The biggest problem is with Carol and Anthony. They’re too villainous. Bodin shoots them from a child’s perspective where Starr is for example, in one scene ominously back lit to a point where the movie is leaning so hard that they are the villains you have no choice but to conclude it’s setting up a twist where they aren’t. It’s so slim in exposition that we’re given no red herrings to believe only exactly what it wants us to believe. The movie sets up a promise in it’s opening act and proceeds to deliver exactly that it set up without any twists, turns or surprises. And again, where it goes is a hybrid of a collection of ideas that we’ve seen before from the aforementioned Stephen King influence on Bodin to movies like pseudo-supernatural movies like Housebound.
The third act gives away the ghost completely, finding a villain that pulls from both the natural and the supernatural in a deliberately confusing way that allows the movie to simply have the parts of both worlds that it wants in the moment. A low-lit, indie-stiff Malignant that folds the stories all together in a massacre that feels more like an obligatory Marvel movie battle than the natural ending to this story.
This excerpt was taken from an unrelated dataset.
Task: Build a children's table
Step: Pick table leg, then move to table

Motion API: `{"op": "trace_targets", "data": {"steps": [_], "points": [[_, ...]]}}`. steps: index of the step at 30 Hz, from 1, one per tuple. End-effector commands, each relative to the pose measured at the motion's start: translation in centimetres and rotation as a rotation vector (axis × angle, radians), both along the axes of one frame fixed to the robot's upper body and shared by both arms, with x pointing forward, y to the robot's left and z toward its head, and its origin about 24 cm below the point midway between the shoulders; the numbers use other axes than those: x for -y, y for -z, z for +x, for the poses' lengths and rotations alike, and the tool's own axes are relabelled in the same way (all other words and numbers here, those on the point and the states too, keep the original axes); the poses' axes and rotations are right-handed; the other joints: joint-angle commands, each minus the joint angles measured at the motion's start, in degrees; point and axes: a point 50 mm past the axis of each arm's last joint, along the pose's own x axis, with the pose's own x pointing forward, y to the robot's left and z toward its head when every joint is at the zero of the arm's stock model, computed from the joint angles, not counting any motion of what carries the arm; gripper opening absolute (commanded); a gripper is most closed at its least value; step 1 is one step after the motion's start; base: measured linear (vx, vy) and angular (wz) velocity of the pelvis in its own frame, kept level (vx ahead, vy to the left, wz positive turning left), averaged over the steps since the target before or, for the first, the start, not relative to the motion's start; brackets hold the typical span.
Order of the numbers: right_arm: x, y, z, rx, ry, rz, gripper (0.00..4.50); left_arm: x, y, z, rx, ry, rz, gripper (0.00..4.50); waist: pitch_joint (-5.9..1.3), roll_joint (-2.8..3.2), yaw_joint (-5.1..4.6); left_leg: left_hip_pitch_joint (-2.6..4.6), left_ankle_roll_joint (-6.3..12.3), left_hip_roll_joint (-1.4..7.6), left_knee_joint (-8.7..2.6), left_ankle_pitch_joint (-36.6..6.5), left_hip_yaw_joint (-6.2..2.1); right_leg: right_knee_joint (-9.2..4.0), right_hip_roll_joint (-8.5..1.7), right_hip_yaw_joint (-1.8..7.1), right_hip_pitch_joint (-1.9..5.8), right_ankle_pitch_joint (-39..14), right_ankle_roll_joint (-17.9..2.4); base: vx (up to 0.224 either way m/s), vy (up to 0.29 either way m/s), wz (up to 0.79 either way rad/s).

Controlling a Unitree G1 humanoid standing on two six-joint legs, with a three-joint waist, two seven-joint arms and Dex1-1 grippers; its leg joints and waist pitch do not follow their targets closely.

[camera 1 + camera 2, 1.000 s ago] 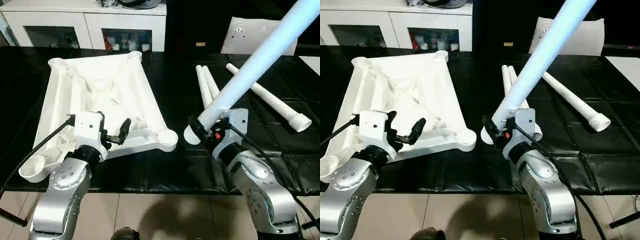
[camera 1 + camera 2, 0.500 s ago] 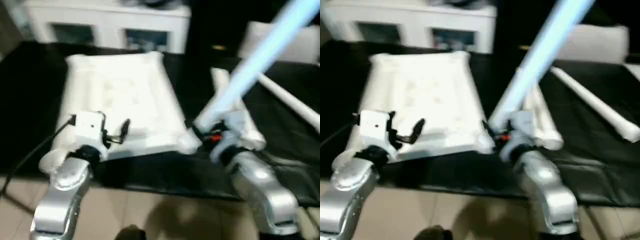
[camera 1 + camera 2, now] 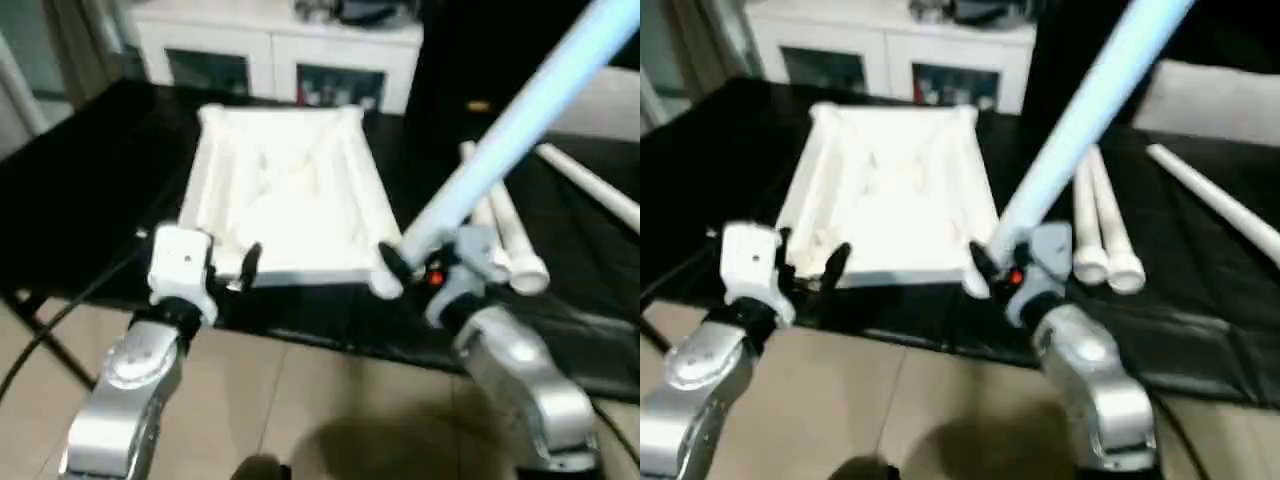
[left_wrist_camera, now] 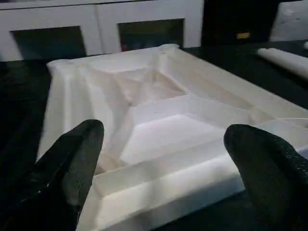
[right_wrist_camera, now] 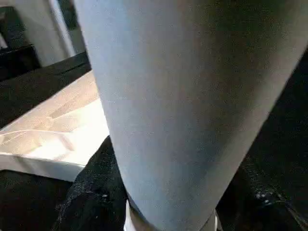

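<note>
A white plastic tabletop [image 3: 285,195] lies upside down on a black-covered work table [image 3: 90,150], its ribbed underside facing up so the round corner sockets can take the legs. Its near edge sits close to the work table's front edge, right in front of the robot.

The right gripper [image 3: 405,268] pinches the thick end of one long white leg [image 3: 520,110], its fingers closed around the tube. The leg slants up and away over the robot's right side. Its lower end hangs just beside the tabletop's near right corner, probably so it can be guided into that corner's socket. Whether the end touches the corner cannot be told.

The left gripper [image 4: 163,159] hovers at the tabletop's near edge, toward the left corner. Its two black fingers [image 4: 77,154] are spread wide and hold nothing. It looks ready to steady the tabletop while the leg goes in.

Two more legs [image 3: 505,235] lie side by side on the black cover just right of the held leg. Another leg [image 3: 590,185] lies farther right, well apart from them.

Open black cover stretches to the left of the tabletop. On the right, the lying legs crowd the space near the right arm. A white cabinet [image 3: 280,50] with glass doors stands behind the work table, and bare floor shows below its front edge.
</note>
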Motion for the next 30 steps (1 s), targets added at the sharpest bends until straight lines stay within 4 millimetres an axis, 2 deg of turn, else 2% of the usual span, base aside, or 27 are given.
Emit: {"op": "trace_targets", "data": {"steps": [1, 2, 3, 4, 5, 6, 7, 8, 9, 10, 11, 12, 13, 14, 15, 16, 17, 18, 19, 20, 21, 22, 23, 24, 25, 27, 30], "points": [[0.5, -1.0, 0.2, 0.067, 0.028, -0.014, 1.93, 0.4, -0.2, 0.1, 0.002, 0.015, -0.015, 4.5, -1.19, -0.95, -1.08, 3.88, -4.62, 4.67, -2.48, -28.96, -3.08, -12.16, -10.6, 3.53, -1.53, -50.7, -1.64, -0.089, 0.04, -0.14], [0.6, -1.3, 0.3, 0.087, 0.041, -0.014, 1.93, 0.4, -0.2, 0.2, 0.005, 0.018, -0.018, 4.5, -1.25, -0.75, -1.33, 4.26, -3.55, 4.45, -1.04, -24.54, -2.93, -13.27, -11.47, 2.96, -1.3, -53.32, -1.24, -0.089, 0.04, -0.14], [0.6, -1.6, 0.3, 0.108, 0.04, -0.006, 1.93, 0.4, -0.3, 0.2, 0.009, 0.014, -0.015, 4.5, -1.19, 0.2, -1.94, 3.38, -3.15, 5.07, -2.46, -22.7, -3.16, -13.4, -10.32, 0.4, 0.54, -50.18, -0.18, -0.053, 0.066, -0.19], [0.5, -1.7, 0.3, 0.116, 0.039, -0.001, 1.93, 0.4, -0.3, 0.2, 0.01, 0.01, -0.015, 4.5, -1.27, 1.9, -3.55, 0.3, -5.67, 7.26, -8.6, -36.63, -4.81, -8.79, -5.91, -2.96, 3.88, -35.25, 1.0, 0.01, 0.081, -0.17], [0.5, -1.8, 0.3, 0.126, 0.046, -0.001, 1.93, 0.3, -0.3, 0.2, 0.012, 0.007, -0.02, 4.5, -1.91, 3.43, -2.62, -1.99, -6.89, 8.07, -13.19, -45.95, -5.09, -0.1, -3.19, -2.64, 6.79, -20.82, -0.57, 0.01, 0.081, -0.17], [0.7, -1.9, 0.4, 0.145, 0.072, -0.017, 1.93, 0.3, -0.4, 0.2, 0.015, 0.0, -0.036, 4.5, -1.81, 2.73, -2.17, -2.02, -8.24, 5.88, -15.17, -48.99, -3.2, 2.1, -0.6, -3.09, 5.37, -3.05, -1.76, 0.01, 0.05, -0.02], [0.8, -1.9, 0.5, 0.154, 0.083, -0.026, 1.93, 0.3, -0.4, 0.2, 0.015, -0.002, -0.042, 4.5, -2.73, 1.0, -1.79, -0.47, -9.23, 5.59, -13.31, -44.01, -2.98, 1.09, -3.47, 0.38, 4.23, -9.09, -2.52, 0.0, 0.0, 0.0], [0.8, -1.9, 0.5, 0.156, 0.085, -0.028, 1.93, 0.3, -0.5, 0.2, 0.015, -0.003, -0.043, 4.5, -3.26, -0.38, -2.22, 0.99, -9.85, 5.05, -10.21, -37.25, -3.35, -3.02, -6.84, 2.44, 2.47, -19.58, -3.5, 0.0, 0.0, 0.0], [0.8, -1.4, 0.4, 0.087, 0.074, -0.022, 1.93, 0.2, -0.4, 0.2, 0.013, -0.007, -0.04, 4.5, -0.93, -1.54, -2.05, 5.08, -5.78, 3.47, 2.46, -20.36, -3.25, -13.38, -14.74, 3.66, -3.33, -50.93, -4.25, -0.001, -0.051, -0.13], [0.8, -1.1, 0.4, 0.047, 0.055, -0.01, 1.93, 0.2, -0.4, 0.1, 0.012, -0.009, -0.037, 4.5, -1.26, -2.37, -2.9, 1.99, -2.97, 2.58, 5.34, -1.5, -3.5, -13.61, -15.02, 2.86, 0.06, -54.76, -3.97, 0.023, 0.013, -0.27], [0.8, -1.0, 0.3, 0.034, 0.053, -0.012, 1.93, 0.2, -0.3, 0.1, 0.011, -0.011, -0.038, 4.5, -1.04, -1.37, -2.5, 1.71, -3.85, 3.51, 4.28, -0.7, -3.93, -13.06, -14.85, 2.04, 1.32, -51.95, -3.99, 0.023, 0.013, -0.27], [0.8, -1.0, 0.3, 0.038, 0.045, -0.012, 1.93, 0.2, -0.3, 0.0, 0.009, -0.012, -0.041, 4.5, -0.81, 0.26, -3.4, 1.68, -6.38, 5.42, -1.73, -15.18, -5.07, -10.42, -10.45, -1.69, 2.62, -42.83, -3.03, 0.021, 0.073, -0.26], [0.8, -1.0, 0.3, 0.04, 0.04, -0.013, 1.93, 0.2, -0.3, 0.0, 0.008, -0.013, -0.043, 4.5, -0.44, 0.83, -4.73, 1.07, -8.82, 7.17, -7.62, -40.51, -6.36, -6.82, -5.17, -2.43, 1.94, -32.42, -0.68, 0.0, 0.0, 0.0], [0.8, -1.0, 0.3, 0.04, 0.04, -0.013, 1.93, 0.2, -0.3, 0.0, 0.008, -0.013, -0.043, 4.5, -1.63, 1.89, -4.8, 1.04, -9.57, 7.33, -8.78, -46.38, -7.2, -4.63, -5.04, -1.74, 3.58, -24.65, -1.55, 0.013, 0.052, -0.06], [0.7, -0.9, 0.3, 0.029, 0.026, -0.028, 1.93, 0.3, -0.2, -0.1, 0.005, -0.01, -0.045, 4.5, -2.81, 1.92, -4.73, 1.6, -8.78, 7.27, -9.32, -43.89, -7.23, -3.24, -5.06, -0.17, 3.88, -7.87, -3.7, 0.0, 0.0, 0.0], [0.7, -0.8, 0.2, 0.02, 0.016, -0.04, 1.93, 0.3, -0.2, -0.1, 0.002, -0.007, -0.043, 4.5, -2.41, 1.63, -4.52, 1.15, -8.28, 6.5, -8.94, -35.43, -6.38, -5.33, -6.6, 0.28, 3.73, -4.94, -4.75, 0.0, 0.0, 0.0], [0.6, -0.7, 0.2, 0.012, 0.003, -0.047, 1.93, 0.4, -0.1, -0.2, -0.001, -0.003, -0.041, 4.5, -2.23, 0.77, -4.6, 0.53, -7.75, 6.36, -8.66, -31.8, -5.81, -6.2, -7.19, 0.46, 3.85, -7.03, -4.81, 0.0, 0.0, 0.0], [0.5, -0.6, 0.1, 0.005, -0.001, -0.045, 1.93, 0.5, -0.1, -0.2, -0.002, -0.002, -0.042, 4.5, -1.99, 0.54, -4.45, 0.26, -7.36, 6.23, -8.63, -30.38, -5.4, -6.76, -7.45, 0.48, 3.75, -11.97, -4.58, 0.0, 0.0, 0.0], [0.4, -0.5, 0.1, -0.006, -0.007, -0.041, 1.93, 0.5, -0.1, -0.3, -0.002, -0.002, -0.043, 4.5, -1.9, -0.49, -4.25, 0.72, -5.87, 6.03, -7.43, -26.98, -4.13, -8.6, -8.61, 1.45, 2.61, -25.67, -4.22, 0.0, 0.0, 0.0], [0.4, -0.5, 0.1, -0.013, -0.008, -0.037, 1.93, 0.5, -0.1, -0.3, -0.003, -0.002, -0.043, 4.5, -2.06, -0.52, -4.07, 0.68, -5.25, 6.05, -7.27, -24.73, -3.92, -8.78, -8.88, 1.64, 2.67, -27.46, -4.28, 0.0, 0.0, 0.0], [0.3, -0.5, 0.0, -0.018, -0.014, -0.03, 1.93, 0.5, -0.1, -0.3, -0.004, -0.002, -0.043, 4.5, -2.75, -0.67, -3.72, 0.2, -3.61, 6.15, -7.21, -17.73, -3.47, -8.56, -8.75, 1.89, 3.1, -24.64, -4.49, 0.0, 0.0, 0.0], [0.1, -0.6, 0.0, -0.017, -0.025, -0.021, 1.93, 0.5, -0.1, -0.3, -0.004, -0.002, -0.043, 4.5, -3.33, -0.45, -3.02, 0.07, -1.87, 6.52, -7.16, -9.92, -3.0, -7.76, -8.31, 1.89, 3.07, -15.5, -5.62, 0.0, 0.0, 0.0], [0.0, -0.5, -0.1, -0.015, -0.037, -0.019, 1.93, 0.5, -0.1, -0.3, -0.004, -0.002, -0.043, 4.5, -3.5, -0.25, -2.85, 0.32, -1.24, 6.8, -7.15, -7.45, -2.69, -7.35, -8.02, 1.79, 2.84, -10.61, -6.53, 0.0, 0.0, 0.0], [0.0, -0.5, -0.1, -0.015, -0.037, -0.019, 1.93, 0.5, -0.1, -0.3, -0.004, -0.002, -0.043, 4.5, -3.65, -0.53, -2.94, -0.01, -0.47, 6.83, -7.19, -5.49, -2.4, -6.81, -7.67, 1.69, 2.93, -5.81, -7.22, 0.0, 0.0, 0.0], [-0.3, -0.5, -0.3, -0.002, -0.077, -0.029, 1.93, 0.6, -0.2, -0.3, -0.004, -0.003, -0.044, 4.5, -3.84, -0.38, -2.71, -0.17, 0.27, 6.93, -7.38, -4.61, -1.94, -5.9, -7.06, 1.46, 2.96, 1.65, -8.37, 0.0, 0.0, 0.0], [-0.5, -0.5, -0.3, 0.001, -0.101, -0.037, 1.93, 0.5, -0.2, -0.3, -0.003, -0.004, -0.045, 4.5, -3.72, -0.46, -2.5, 0.08, 1.03, 7.07, -7.35, -4.74, -1.49, -5.92, -7.04, 1.5, 2.91, 3.68, -9.46, 0.0, 0.0, 0.0], [-0.7, -0.6, -0.3, -0.002, -0.103, -0.02, 1.93, 0.5, -0.2, -0.3, -0.002, -0.007, -0.045, 4.5, -3.48, -0.94, -2.0, 0.27, 1.76, 7.19, -7.64, -6.21, -0.94, -6.3, -7.14, 1.66, 2.87, 0.14, -9.87, 0.0, 0.0, 0.0]]}}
Cobweb has it’s good technical and performance qualities. Caplan and Starr are trying to do something interesting here and get undermined by Bodin’s lighting and camera work at every turn. But the story is ultimately disappointingly predictable. A movie that doesn’t quite know where it wants to land. More of a sizzle reel of promising talent than a fully fleshed out and thoroughly baked film. In short, if you haven’t, spend this Halloween with Marianne instead.